Soukoku Aesthetics
Diamonds. Getting lost in paperwork. Black. (But it’s comforting). Making yourself at home. Their name being the last thing you’ll ever say. Parallel lines never crossing. Is that wine or a new lipstick? Poetry you never finish. Sloppy kisses in the dark. Vintage stamps.
Unlaced shoes. Fumbling over buttons. Forgetting how much you hate them. Waking up alone in the morning. A half-cold, half-hot mug of coffee. Unopened letters. Refusing to let anyone see you cry. Tracing scars. (Getting new ones). Pain and pleasure intertwined. Ribbons.
Scattered books. Hangovers. Blood on the bedsheets. French music lilting you to sleep. Childhood being a foreign thing. Growing up too fast, but together. Gunfire in the background. Getting used to nightmares. Pills. Train tickets. Saving you, again and again.
Flicking the lights on and seeing red. Clinic waiting rooms. Wincing at the smell of hospitals. (We’ve grown up, I hardly noticed). Magazines hidden under mattresses. Bad habits you can’t get rid of. Passing a cigarette, an old flask, hungry kisses back and forth.
The giggle at a funeral. Born sick, but they love it.

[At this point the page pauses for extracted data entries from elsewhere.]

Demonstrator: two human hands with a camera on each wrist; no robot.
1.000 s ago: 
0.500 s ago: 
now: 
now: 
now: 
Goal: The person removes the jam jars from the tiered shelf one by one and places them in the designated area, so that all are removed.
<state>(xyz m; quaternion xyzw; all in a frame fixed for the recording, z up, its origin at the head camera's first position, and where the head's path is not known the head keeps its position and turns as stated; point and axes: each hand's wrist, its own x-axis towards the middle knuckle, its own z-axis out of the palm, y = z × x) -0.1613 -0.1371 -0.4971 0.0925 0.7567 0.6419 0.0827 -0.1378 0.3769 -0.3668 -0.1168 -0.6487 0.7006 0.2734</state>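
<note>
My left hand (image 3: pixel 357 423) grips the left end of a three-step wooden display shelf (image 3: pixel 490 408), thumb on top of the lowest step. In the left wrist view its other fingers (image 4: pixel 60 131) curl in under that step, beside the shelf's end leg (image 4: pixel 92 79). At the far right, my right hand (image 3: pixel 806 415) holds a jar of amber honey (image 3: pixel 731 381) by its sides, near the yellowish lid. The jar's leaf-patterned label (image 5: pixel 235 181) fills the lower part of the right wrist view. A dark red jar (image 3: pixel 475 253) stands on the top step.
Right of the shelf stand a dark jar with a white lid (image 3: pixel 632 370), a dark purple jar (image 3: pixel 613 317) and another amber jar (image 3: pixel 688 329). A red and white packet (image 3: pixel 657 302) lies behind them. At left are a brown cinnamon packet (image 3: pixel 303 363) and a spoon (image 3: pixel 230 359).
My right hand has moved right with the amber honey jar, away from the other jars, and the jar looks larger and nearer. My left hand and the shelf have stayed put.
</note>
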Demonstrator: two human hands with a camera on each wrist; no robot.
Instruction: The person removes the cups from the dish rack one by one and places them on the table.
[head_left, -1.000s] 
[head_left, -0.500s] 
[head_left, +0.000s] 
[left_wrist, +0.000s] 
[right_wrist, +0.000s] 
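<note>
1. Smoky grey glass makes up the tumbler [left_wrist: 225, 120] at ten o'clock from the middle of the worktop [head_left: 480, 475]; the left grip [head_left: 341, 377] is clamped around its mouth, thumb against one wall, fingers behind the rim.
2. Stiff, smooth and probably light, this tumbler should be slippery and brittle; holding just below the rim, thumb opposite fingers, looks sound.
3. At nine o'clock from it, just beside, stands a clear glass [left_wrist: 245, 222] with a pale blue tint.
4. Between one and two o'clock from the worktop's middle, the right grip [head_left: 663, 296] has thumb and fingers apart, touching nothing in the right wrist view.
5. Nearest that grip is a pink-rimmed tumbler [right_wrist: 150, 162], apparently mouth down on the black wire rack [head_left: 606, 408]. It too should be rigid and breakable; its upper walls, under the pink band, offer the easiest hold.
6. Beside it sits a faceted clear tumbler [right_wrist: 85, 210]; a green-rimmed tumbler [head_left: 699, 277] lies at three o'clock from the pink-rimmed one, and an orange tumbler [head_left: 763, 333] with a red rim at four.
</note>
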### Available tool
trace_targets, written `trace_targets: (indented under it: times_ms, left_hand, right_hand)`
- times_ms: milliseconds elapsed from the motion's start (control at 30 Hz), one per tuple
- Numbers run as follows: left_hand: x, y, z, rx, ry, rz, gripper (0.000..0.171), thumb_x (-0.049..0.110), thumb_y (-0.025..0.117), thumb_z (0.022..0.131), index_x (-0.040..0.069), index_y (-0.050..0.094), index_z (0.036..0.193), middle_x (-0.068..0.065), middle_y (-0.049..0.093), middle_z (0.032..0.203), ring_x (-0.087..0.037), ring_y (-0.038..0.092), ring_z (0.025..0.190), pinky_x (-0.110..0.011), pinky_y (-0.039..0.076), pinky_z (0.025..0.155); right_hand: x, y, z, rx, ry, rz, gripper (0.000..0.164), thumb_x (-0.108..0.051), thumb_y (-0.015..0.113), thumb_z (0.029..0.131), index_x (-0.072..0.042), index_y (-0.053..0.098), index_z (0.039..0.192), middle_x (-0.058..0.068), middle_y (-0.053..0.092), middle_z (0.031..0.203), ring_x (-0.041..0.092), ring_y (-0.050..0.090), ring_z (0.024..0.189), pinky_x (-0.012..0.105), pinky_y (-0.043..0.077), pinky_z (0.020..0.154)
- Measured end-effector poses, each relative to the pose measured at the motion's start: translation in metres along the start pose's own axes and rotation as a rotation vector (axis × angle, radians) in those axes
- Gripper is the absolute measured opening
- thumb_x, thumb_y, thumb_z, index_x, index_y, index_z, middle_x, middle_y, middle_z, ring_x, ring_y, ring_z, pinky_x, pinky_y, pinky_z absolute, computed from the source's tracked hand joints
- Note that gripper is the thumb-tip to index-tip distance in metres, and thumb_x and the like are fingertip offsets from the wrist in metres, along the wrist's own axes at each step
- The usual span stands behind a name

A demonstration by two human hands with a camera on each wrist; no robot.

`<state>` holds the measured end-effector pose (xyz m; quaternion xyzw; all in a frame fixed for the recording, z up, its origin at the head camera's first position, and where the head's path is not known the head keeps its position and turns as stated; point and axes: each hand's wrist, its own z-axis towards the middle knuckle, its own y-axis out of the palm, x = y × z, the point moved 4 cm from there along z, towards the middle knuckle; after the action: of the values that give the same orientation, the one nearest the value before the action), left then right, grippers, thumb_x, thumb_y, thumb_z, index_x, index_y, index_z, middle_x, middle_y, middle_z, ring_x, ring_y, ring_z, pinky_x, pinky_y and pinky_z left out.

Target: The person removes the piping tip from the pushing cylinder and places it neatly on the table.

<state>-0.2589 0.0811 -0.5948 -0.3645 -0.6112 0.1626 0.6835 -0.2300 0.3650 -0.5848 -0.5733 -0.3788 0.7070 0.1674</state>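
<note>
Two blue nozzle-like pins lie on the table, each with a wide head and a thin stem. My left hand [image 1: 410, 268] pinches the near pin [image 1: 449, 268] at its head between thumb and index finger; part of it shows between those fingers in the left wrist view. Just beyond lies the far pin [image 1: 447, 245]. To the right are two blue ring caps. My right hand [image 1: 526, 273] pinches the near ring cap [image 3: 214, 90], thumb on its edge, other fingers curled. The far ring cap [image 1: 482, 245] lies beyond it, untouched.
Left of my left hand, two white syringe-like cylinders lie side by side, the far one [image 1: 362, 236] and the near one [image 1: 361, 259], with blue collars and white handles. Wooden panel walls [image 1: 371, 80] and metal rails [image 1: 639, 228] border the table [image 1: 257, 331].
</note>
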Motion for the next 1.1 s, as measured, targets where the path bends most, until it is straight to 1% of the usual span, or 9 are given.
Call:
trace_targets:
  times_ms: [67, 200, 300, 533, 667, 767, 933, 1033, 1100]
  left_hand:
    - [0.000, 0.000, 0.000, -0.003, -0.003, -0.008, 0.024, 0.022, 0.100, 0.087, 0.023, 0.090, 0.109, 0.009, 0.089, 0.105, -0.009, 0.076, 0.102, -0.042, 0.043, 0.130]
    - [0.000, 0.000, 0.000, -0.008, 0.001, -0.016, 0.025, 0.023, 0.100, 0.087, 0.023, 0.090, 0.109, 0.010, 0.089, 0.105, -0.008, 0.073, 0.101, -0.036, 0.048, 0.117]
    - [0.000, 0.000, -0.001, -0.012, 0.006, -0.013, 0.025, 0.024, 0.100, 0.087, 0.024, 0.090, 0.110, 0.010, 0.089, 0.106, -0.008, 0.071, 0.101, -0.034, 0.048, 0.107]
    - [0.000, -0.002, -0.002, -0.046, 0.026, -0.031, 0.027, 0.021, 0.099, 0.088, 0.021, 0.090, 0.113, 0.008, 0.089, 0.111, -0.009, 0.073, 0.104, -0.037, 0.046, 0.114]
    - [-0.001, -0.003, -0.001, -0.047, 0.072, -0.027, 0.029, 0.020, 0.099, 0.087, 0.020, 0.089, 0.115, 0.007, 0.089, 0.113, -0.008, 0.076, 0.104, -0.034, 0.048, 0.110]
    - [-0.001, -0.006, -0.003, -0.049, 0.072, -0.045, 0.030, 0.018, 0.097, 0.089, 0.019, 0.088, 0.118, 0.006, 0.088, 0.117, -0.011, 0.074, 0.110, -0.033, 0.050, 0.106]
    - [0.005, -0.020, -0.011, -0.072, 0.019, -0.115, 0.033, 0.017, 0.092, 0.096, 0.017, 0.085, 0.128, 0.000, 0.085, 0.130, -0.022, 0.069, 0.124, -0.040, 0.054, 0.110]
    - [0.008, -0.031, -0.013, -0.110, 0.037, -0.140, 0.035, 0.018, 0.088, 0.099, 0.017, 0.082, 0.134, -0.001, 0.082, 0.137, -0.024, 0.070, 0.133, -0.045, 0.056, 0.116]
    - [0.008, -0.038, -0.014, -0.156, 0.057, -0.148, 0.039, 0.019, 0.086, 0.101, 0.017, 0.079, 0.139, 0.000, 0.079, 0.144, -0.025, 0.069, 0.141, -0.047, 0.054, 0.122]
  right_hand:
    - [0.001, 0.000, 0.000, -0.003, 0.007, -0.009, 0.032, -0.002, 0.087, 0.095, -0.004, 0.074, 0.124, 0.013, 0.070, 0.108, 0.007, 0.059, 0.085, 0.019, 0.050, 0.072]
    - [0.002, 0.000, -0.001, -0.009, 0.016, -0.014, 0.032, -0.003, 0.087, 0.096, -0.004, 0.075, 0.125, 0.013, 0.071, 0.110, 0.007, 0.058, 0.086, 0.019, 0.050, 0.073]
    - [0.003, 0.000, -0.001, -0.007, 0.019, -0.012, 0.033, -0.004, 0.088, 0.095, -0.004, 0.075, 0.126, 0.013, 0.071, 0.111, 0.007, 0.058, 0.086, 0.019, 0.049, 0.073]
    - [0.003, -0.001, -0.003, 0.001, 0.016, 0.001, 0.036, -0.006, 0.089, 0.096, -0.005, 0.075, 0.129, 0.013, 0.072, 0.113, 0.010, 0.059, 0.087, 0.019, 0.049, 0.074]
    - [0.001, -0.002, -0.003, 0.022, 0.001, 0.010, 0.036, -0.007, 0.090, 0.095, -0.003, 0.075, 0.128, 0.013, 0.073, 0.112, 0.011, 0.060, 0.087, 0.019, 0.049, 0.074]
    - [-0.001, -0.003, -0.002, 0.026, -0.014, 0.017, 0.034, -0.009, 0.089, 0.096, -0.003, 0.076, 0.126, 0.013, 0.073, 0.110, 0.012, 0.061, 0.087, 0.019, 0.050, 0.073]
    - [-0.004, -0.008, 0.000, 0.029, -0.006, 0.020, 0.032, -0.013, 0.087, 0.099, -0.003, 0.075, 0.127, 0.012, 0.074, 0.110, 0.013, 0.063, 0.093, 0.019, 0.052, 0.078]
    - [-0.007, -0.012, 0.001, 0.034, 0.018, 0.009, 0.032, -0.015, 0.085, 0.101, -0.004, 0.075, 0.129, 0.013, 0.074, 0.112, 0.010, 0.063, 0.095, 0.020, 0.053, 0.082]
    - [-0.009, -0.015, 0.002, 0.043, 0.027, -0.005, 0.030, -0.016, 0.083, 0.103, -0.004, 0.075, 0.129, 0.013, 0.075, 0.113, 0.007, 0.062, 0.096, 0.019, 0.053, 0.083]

Notes left on the table. Watching the sun set on a rooftop. Half-hearted missions to nowhere in particular. Lying. Stumbling into dark rooms. Promises you never keep. Unresolved arguments. A wire you can never unwind.
Handcuffs. Masterpieces. (You don’t have to say anything). Trips to Russia, or anywhere no one can find us. Tugging on the choker. Smirking. Inside jokes you never forget. Your one friend in the world. Glaring at each other from across the room.
Being sixteen and stupid and probably in love. Deserving better. Moaning in the dark. Wilted camellias clinging to life. Gripping their shirt out of desperation. Swearing, but not meaning it. Wishing they’d come back. Never being enough. Radio silence.
Saying you never want to see them again but looking for their face in the crowd anyway. The heartache never leaving. (Nobody compares to you). The best and worst memories. Knowing everything, but still having so many questions. A deck of cards, worn and ripped. A quiet apartment.
Shared clothes. The crackle of old leftovers being tossed in the trash. Nostalgia. Not wanting anything for your birthday. Bullets shattering windows. The gramophone groaning closed. Not noticing the music’s stopped. Broken glass bottles. Drunk dialling. Never getting over them.
Paying the other back. Irreparable damage. Assessing the situation. Being fine with the loneliness. Forgiveness, always. Trusting, despite. You’ll wait for me, won’t you? (He will).